# Task description
Copy exactly the lines of the material below that run from the one containing "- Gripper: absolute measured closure" through the one containing "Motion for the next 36". Copy no other lines.

***** Data supplied *****

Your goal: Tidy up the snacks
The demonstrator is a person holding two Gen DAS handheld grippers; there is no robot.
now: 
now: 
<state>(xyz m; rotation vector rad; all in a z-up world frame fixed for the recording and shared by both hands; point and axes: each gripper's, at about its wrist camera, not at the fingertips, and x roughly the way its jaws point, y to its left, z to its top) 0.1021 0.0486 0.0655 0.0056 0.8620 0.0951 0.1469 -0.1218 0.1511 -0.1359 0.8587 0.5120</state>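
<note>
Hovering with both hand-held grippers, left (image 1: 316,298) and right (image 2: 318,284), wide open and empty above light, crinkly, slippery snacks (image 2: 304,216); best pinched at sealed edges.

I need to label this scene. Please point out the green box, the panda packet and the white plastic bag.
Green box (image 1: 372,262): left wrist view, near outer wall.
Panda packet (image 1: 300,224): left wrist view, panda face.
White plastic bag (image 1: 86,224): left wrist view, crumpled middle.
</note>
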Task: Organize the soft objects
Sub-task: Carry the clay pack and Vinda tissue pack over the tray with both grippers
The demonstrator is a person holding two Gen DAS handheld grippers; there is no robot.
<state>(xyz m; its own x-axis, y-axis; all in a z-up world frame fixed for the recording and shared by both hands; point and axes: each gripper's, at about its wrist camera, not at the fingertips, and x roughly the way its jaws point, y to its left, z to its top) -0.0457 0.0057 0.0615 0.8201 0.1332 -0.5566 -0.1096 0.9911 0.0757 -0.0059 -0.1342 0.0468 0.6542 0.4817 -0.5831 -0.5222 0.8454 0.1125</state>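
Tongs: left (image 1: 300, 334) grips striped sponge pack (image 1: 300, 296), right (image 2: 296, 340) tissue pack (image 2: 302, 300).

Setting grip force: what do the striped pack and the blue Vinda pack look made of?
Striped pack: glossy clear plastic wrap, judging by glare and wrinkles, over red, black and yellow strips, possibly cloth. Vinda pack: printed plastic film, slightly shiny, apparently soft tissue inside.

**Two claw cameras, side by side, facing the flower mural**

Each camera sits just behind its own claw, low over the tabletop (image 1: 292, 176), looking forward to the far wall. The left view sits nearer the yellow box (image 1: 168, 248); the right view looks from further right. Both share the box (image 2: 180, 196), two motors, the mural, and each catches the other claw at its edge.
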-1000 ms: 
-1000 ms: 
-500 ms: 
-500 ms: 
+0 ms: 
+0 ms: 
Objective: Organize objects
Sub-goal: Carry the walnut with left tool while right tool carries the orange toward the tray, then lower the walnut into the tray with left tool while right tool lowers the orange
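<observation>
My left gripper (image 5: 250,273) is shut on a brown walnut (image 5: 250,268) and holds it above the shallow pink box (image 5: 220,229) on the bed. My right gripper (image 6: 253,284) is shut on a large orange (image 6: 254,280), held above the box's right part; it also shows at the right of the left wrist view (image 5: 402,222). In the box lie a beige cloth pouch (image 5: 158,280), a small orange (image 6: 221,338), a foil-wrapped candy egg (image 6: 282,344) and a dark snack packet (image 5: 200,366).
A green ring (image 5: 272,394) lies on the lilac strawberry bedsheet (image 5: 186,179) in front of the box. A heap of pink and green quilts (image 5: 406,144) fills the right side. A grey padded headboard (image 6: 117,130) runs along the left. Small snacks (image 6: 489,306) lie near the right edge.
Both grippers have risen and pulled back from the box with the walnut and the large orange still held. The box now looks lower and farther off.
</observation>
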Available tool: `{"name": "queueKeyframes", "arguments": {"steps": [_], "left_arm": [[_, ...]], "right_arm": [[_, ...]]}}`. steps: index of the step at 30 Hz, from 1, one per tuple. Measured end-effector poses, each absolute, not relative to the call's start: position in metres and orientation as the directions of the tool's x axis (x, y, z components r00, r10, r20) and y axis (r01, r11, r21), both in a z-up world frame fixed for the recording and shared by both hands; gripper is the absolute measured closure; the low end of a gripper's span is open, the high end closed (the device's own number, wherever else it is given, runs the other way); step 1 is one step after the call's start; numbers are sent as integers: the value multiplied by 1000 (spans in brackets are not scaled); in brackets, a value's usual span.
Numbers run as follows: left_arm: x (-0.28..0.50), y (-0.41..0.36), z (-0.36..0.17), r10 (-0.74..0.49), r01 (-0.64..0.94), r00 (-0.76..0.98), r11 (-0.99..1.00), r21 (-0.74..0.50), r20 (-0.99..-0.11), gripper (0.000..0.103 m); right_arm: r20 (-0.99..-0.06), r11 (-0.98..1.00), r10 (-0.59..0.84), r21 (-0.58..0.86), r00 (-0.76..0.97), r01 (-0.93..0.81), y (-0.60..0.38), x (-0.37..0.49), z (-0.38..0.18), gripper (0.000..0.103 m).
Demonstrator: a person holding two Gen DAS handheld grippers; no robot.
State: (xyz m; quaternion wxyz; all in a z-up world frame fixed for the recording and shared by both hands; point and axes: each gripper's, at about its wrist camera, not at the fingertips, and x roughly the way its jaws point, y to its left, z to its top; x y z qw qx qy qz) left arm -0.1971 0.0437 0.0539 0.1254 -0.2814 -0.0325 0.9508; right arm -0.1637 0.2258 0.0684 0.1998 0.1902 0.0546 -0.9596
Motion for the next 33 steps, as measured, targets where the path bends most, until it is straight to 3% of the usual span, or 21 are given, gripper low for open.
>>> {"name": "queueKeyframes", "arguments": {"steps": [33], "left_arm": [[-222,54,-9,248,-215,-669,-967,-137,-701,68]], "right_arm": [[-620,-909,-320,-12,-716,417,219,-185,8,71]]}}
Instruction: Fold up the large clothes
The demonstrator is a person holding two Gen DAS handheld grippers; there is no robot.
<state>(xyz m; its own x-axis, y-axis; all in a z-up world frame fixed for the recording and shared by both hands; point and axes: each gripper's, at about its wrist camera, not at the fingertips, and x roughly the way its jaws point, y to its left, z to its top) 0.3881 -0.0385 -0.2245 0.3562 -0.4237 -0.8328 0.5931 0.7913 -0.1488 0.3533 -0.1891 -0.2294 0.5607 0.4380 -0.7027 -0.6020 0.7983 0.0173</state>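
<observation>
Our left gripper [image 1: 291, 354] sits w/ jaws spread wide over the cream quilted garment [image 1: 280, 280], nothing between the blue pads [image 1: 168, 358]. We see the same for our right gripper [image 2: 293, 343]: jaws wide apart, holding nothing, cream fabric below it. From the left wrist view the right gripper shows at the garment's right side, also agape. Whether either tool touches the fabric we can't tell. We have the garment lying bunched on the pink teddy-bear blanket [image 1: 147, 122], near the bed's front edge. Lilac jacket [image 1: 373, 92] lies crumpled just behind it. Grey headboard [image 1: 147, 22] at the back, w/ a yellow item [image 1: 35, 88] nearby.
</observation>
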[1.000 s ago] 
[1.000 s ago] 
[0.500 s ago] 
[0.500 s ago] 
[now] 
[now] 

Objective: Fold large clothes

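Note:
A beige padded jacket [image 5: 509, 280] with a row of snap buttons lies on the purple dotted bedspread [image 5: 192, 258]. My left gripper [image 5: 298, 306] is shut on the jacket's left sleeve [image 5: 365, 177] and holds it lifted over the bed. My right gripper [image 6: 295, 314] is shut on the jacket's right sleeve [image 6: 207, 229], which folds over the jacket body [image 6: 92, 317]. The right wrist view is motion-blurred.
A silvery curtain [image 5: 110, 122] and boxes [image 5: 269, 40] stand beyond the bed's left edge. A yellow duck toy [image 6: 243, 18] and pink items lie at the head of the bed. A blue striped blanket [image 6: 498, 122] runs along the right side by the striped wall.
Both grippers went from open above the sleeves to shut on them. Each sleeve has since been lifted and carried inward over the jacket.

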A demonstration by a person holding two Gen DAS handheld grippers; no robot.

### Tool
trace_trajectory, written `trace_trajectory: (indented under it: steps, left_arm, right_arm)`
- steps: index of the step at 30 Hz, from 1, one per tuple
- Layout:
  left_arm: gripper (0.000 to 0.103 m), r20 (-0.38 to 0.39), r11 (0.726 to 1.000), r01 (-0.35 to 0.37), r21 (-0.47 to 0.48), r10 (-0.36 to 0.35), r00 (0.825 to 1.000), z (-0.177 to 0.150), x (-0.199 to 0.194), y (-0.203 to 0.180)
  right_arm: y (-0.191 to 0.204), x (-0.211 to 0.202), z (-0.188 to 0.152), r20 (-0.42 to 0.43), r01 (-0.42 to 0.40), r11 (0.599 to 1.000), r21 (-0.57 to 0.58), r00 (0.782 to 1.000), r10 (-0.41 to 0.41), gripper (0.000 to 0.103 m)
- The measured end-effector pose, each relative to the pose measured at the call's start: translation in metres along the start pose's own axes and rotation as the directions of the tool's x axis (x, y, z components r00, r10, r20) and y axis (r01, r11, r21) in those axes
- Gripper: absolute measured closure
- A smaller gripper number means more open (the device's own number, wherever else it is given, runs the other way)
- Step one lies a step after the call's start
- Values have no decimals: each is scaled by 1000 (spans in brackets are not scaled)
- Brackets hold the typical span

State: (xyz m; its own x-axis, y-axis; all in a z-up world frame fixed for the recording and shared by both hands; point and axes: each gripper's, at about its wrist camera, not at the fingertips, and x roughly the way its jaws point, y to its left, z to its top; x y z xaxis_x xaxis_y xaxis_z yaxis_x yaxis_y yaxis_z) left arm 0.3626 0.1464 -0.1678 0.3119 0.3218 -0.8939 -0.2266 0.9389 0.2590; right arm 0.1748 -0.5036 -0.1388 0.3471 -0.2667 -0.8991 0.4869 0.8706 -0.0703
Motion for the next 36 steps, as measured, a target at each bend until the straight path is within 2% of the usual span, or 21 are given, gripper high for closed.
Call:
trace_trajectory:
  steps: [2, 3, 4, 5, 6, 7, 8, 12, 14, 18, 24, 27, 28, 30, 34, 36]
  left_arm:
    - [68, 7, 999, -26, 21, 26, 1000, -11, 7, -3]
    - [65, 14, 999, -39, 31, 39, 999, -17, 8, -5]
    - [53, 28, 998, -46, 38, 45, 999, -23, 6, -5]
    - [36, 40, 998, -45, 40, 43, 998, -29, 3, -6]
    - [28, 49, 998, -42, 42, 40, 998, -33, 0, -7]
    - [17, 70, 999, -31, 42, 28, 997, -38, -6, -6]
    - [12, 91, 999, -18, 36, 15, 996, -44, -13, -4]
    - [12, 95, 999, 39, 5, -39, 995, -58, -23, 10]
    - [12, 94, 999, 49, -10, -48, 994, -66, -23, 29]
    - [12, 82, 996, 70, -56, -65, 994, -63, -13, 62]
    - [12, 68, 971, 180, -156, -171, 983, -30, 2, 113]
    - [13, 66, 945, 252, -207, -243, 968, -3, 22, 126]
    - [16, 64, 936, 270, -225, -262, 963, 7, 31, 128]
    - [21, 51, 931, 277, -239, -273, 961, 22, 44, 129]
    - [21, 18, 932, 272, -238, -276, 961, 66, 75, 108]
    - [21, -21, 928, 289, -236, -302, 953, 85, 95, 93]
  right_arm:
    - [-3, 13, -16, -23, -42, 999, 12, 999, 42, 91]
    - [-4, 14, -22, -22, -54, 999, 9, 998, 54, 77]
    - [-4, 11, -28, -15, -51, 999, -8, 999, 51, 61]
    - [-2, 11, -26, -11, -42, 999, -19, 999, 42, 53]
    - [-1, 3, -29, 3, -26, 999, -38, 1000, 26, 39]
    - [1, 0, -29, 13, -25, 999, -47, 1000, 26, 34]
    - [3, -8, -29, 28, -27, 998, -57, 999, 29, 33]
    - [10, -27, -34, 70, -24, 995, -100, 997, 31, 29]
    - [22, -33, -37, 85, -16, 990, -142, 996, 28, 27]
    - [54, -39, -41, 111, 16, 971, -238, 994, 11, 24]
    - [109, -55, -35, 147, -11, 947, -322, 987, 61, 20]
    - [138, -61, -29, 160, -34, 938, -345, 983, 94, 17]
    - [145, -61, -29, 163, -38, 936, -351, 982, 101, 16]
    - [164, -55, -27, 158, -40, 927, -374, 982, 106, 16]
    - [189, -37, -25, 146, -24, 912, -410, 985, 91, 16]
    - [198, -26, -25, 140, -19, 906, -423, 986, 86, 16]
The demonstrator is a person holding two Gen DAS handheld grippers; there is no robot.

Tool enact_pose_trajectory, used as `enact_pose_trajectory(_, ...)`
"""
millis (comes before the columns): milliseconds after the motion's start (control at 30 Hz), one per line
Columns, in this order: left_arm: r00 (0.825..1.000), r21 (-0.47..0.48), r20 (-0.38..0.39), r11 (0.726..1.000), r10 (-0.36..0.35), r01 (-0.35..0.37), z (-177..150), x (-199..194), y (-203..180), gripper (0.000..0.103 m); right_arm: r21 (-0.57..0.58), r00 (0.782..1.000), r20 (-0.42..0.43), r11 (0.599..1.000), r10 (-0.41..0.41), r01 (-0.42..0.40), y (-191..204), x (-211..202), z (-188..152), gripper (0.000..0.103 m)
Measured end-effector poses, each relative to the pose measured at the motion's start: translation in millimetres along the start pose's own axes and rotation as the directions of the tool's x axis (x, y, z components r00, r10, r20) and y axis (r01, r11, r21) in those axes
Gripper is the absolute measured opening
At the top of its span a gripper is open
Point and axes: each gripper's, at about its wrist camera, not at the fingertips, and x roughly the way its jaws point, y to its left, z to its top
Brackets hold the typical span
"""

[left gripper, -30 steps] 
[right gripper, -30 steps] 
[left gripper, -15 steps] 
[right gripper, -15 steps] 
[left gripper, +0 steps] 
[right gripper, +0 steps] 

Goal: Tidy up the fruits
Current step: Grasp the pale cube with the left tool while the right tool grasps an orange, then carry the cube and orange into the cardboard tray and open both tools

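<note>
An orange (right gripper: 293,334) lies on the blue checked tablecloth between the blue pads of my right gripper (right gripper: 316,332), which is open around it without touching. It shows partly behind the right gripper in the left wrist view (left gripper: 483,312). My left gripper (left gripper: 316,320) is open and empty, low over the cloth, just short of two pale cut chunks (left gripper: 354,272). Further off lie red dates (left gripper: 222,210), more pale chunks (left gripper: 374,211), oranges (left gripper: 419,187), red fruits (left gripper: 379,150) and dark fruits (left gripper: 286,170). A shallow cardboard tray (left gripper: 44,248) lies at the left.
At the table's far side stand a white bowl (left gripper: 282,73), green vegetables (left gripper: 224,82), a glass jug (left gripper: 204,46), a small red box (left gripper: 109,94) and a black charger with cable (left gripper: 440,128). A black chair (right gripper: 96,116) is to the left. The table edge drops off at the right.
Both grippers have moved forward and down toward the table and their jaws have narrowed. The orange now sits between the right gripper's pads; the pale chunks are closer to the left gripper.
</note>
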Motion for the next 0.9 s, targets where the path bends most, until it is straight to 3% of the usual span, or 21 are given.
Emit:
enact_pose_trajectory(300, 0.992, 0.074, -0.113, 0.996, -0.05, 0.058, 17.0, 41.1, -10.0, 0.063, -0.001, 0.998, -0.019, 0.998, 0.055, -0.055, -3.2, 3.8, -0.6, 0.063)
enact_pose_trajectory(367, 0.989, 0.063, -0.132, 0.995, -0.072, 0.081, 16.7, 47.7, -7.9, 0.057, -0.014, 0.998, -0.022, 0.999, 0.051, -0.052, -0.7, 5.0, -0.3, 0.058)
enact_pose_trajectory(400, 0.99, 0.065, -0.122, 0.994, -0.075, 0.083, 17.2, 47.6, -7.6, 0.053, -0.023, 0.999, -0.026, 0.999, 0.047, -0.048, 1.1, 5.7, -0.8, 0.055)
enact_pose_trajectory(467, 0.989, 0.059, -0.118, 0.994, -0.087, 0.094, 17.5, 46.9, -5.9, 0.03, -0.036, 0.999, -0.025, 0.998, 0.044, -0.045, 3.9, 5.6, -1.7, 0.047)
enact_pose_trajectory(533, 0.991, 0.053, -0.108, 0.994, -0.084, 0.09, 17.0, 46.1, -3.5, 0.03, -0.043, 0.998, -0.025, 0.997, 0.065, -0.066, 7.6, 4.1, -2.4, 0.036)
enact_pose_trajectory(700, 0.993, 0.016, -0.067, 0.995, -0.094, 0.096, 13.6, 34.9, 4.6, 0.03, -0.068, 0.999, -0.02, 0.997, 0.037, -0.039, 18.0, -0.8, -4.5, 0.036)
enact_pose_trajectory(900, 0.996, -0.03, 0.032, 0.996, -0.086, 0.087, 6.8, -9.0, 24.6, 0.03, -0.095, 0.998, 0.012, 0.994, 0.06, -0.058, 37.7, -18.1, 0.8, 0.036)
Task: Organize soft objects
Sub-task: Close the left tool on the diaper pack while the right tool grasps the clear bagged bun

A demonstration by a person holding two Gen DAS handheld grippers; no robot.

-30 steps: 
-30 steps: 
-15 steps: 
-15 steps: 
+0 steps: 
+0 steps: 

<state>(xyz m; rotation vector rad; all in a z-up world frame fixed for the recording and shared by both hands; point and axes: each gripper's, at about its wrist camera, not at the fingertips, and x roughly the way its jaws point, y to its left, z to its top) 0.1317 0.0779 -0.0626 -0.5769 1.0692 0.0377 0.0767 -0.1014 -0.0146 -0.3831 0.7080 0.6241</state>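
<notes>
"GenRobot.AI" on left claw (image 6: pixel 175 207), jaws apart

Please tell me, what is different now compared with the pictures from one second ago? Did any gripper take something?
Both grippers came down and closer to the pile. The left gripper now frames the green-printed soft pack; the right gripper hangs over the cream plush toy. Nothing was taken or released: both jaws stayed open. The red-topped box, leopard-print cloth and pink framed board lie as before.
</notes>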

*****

# Exercise response
- Gripper: absolute measured closure
- A smaller gripper number means more open (the device's own number, wherever else it is given, runs the other way)
- Step one lies a step after the call's start
- Values have no decimals: each is scaled by 1000 (spans in brackets are not scaled)
- Brackets hold the typical span

State: (xyz m; its own x-axis, y-axis; all in a z-up world frame fixed for the recording and shared by both hands; point and axes: each gripper's, at about its wrist camera, not at the fingertips, and x roughly the way its jaws point, y to its left, z to its top; x y z xaxis_x xaxis_y xaxis_z yaxis_x yaxis_y yaxis_z) left arm 0.3626 0.1464 -0.1678 0.3119 0.3218 -0.8939 -0.2266 0.9389 0.2590; right arm 0.1748 -0.5036 -0.1388 0.3471 -0.2667 -0.8991 0.4869 0.8706 -0.0703
Motion for the next 36 steps, as measured, a target at each bend until the straight path is within 2% of the usual span, or 21 are given, gripper high for closed.

Nothing more belongs to the answer.